Как беззащитен и бесправен теперь когда-то всесильный Лужков.

Как станет беззащитным и бесправным любой, кто потеряет тут право насиловать. В один момент он сам станет жертвой.

Мы дети, а власть — педофилы.

Как и настоящие педофилы, они придумывают законы. Не для себя, но для нас.

Мы должны подчиняться, а они властвовать.

Они — наши папочки и наслаждаются папством.

И у нас нет никаких шансов вырваться, пока мы не повзрослеем. Пока не перестанем говорить, что с «коррупционерами можно разбираться только по беспределу». Пока не прекратим радоваться горю чужого, пусть даже нечестного и богатого человека. Пока не поверим в то, что это наше дело.
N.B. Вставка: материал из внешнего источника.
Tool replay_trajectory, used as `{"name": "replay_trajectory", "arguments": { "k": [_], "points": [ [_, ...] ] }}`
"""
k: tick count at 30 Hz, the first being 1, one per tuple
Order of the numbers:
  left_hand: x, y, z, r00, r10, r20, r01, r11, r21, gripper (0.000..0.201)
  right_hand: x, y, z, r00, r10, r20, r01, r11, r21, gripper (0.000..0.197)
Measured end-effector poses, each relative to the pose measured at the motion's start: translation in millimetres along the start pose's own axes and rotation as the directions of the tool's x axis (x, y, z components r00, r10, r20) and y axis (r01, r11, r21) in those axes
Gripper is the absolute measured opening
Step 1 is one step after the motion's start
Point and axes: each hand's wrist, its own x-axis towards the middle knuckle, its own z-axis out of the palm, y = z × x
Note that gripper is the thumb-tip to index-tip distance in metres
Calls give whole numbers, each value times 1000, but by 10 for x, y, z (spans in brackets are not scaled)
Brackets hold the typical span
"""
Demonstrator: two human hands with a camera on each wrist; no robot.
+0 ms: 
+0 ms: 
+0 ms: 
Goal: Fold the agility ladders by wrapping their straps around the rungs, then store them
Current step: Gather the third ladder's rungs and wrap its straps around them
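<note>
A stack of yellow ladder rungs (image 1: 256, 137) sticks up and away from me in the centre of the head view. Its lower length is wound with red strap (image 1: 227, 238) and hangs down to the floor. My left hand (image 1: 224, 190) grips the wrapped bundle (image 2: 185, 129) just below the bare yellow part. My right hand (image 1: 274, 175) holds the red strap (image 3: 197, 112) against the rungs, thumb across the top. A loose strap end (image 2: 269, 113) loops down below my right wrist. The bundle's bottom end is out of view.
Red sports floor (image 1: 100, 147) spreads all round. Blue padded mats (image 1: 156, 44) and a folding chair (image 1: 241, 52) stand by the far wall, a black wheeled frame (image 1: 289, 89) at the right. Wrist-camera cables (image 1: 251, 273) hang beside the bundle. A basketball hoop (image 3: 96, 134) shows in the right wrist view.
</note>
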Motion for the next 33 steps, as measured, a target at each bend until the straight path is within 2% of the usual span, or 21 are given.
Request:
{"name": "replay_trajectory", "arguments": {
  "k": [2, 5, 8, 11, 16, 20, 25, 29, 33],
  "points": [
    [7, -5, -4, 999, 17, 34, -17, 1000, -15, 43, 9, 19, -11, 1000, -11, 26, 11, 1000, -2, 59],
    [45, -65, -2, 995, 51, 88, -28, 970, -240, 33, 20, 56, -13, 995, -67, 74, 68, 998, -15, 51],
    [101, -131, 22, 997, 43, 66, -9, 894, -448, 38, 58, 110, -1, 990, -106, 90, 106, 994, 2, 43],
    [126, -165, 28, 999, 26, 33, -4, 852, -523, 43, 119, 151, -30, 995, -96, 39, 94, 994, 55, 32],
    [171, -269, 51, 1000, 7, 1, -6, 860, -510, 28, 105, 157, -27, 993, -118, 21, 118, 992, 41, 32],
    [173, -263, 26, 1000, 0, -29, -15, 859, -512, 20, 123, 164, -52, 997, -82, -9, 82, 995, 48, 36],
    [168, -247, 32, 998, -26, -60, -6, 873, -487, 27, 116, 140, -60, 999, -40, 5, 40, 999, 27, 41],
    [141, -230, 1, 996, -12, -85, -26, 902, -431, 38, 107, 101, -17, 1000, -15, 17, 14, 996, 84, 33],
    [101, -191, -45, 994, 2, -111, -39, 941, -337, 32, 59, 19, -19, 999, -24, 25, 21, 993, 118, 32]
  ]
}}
Пока не поймем, что мы все, каждый из нас, только выглядим беззащитными.

Мы все, к какому бы меньшинству мы ни принадлежали: геям, тунгусам, богатым, учителям, — вместе и есть большинство.

Обычные хорошие люди.

А маленькие, ничтожные и недостойные великой России — они.

Те, кто унижает и насилует, сносит и выбрасывает на улицу, кто пишет законы для нас.

Но не для себя.

Это они — единственное меньшинство, которому не место в нашей России. И нашей Москве.